Apoptosis of growth plate chondrocytes treated with various concentrations of extracellular P_i in the absence or presence of RA and PFA. (A) Cell number of growth plate chondrocytes cultured in the presence of 1, 4, and 8mM extracellular P_i for 4 days. Cell number was determined using the CCK-8 assay; cell number of cells cultured in the presence of 1mM P_i was set to 100%. Data are means of four experiments; error bars represent standard deviations (^ap < 0.01 vs. 1mM P_i-treated cells). (B) The levels of bcl-2 mRNA were determined after 2-day treatment with various P_i concentrations (1, 2.5, 4, 8mM) in the absence (− PFA) or presence of PFA (+ PFA) by real-time PCR and SYBR Green and normalized to the 18S RNA levels.

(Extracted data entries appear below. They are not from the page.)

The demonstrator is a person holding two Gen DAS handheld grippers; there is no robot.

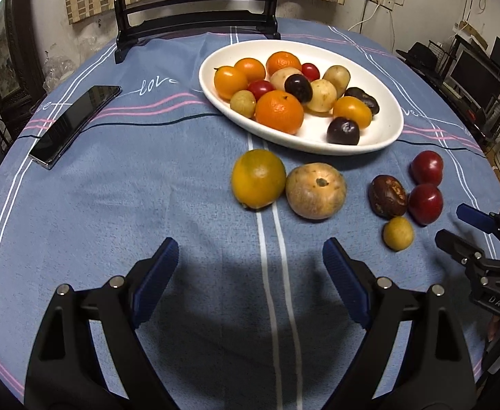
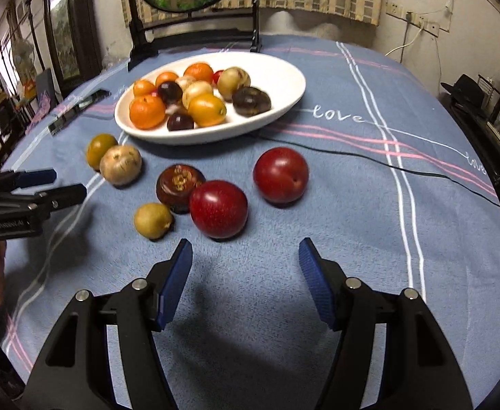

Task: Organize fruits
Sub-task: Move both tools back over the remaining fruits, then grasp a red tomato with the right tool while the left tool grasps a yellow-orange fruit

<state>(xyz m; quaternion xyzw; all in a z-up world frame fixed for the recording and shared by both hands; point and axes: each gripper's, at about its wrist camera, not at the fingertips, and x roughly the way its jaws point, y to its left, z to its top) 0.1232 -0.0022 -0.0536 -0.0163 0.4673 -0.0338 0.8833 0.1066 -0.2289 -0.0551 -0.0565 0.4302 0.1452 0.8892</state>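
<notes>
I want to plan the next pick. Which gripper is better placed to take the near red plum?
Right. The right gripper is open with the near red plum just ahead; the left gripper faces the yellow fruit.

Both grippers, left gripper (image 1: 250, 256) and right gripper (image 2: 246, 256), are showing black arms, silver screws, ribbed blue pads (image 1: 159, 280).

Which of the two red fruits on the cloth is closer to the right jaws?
The red fruit touching the dark brown fruit. It lies just ahead of the right gripper; the other red fruit sits farther back, alone.
</notes>
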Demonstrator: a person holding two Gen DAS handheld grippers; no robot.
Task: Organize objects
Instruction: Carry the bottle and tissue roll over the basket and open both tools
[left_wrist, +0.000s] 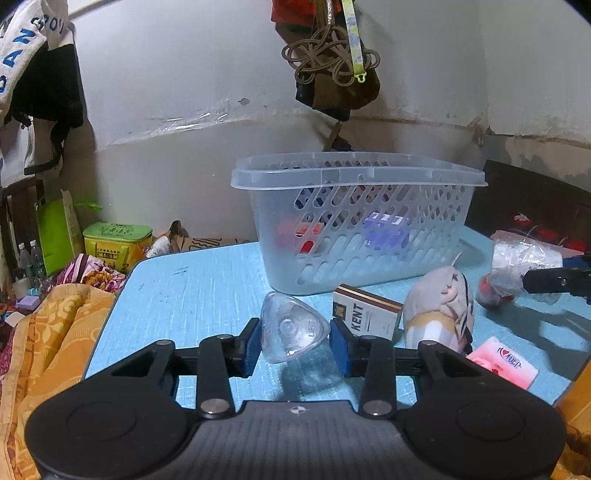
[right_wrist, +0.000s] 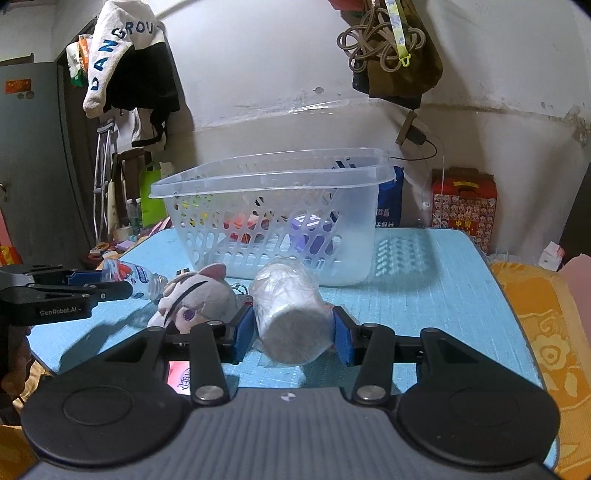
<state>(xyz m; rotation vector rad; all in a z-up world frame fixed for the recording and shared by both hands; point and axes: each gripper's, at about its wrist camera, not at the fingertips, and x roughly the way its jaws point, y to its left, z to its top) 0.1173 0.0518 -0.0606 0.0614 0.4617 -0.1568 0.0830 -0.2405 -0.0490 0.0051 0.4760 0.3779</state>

Data are means of triplicate PCRs using RNA from three different cultures; error bars represent standard deviations. (C) Caspase-3 activity of growth plate chondrocytes cultured in the presence of various concentrations of extracellular P_i (1, 4, 8mM) and in the absence of RA and PFA (−RA/−PFA), presence of RA and absence of PFA (+RA/−PFA), or presence of RA and PFA (+RA/+PFA) for 4 days. Caspase-3 activity was measured and normalized to the total protein concentration. Data are means of four experiments; error bars represent standard deviations (^ap < 0.01 vs. 1mM P_i-treated cells; ^bp < 0.01 vs. 4mM P_i-treated cells; ^cp < 0.01 vs. 1mM P_i/RA-treated cells; ^dp < 0.01 vs. 4mM P_i/RA-treated cells; ^ep < 0.01 vs. 8mM P_i/RA-treated cells). (D) Percent TUNEL-positive cells among growth plate chondrocytes cultured as in (C) as determined by flow cytometric analysis. Data are means of four experiments; error bars represent standard deviations (^ap < 0.01 vs. 1mM P_i-treated cells; ^bp < 0.01 vs. 4mM P_i-treated cells; ^cp < 0.01 vs. 1mM P_i/RA-treated cells; ^dp < 0.01 vs. 4mM P_i/RA-treated cells; ^ep < 0.01 vs. 8mM P_i/RA-treated cells).